Fact 2: If two triangles have two sides that are the same length, and the angle between those two sides has the same measure, then the two triangles are congruent. The two triangles must have the same size and shape, so all three sides have the same length, and all three angles have the same measure. This is known as SAS (side-angle-side) congruence.

The single tick indicates the two sides that are the same length.
The double tick indicates the two sides that are the same length.
The angle markings indicate that those two angles have the same measure.

Why: The easiest way to be convinced of the fact that the two triangles are congruent is to draw some triangles. Draw a segment 2 inches long and a segment 3 inches long, with a 60° angle between them. Is there more than one way to complete the triangle? Come up with other cases to try.
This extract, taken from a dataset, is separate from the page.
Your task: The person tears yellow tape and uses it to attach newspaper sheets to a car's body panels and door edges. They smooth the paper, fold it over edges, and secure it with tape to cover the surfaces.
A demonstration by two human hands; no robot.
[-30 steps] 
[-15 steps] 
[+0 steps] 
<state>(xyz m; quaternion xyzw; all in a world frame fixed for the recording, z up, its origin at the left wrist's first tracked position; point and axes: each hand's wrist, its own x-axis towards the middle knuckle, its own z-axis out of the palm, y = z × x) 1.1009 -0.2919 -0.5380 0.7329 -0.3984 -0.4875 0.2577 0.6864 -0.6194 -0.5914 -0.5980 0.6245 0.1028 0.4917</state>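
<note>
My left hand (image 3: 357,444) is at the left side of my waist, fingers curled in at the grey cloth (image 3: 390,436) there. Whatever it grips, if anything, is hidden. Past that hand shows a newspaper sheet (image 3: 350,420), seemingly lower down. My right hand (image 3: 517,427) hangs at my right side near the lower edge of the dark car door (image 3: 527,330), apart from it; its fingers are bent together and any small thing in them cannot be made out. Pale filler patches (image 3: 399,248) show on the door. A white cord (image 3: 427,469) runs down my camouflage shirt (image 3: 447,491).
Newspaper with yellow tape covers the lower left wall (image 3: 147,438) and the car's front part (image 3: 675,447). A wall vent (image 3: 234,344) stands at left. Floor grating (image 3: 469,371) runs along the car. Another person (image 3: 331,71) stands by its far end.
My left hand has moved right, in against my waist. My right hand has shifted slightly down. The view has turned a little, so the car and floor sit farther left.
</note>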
Fact 3: There are many equivalent definitions of “parallelogram”:

• A quadrilateral with both pairs of opposite sides parallel
• A quadrilateral with both pairs of opposite angles congruent
• A quadrilateral with both pairs of opposite sides congruent
• A quadrilateral with one pair of opposite sides both congruent and parallel
• The last definition is the one that will come in handy here. Go through the steps of understanding a definition in Session 3 if you’re not sure why it works.

You may want to print this page for use in the problems that follow.

With these facts in mind, let’s prove that the midline cut works.

Cutting along the midline of a triangle creates a segment that is parallel to the base and half as long.

Start with this picture. It was created so that D and E are midpoints of AC and BC respectively. D, E, and F are collinear (on the same line), and DE and EF are the same length. Note 6

Problem C1

Considering the facts in the previous tab, explain why triangles DEC and FEB are congruent.

Problem C2

Explain why AD and BF have the same length.

Problem C3

Explain why AD and BF are parallel.

Problem C4

Explain why ABFD is a parallelogram.

Problem C5

Explain why DE is parallel to AB and half as long.

By proving the midline theorem — since we proved it, we can call it a theorem now — we illustrate some important mathematical ideas.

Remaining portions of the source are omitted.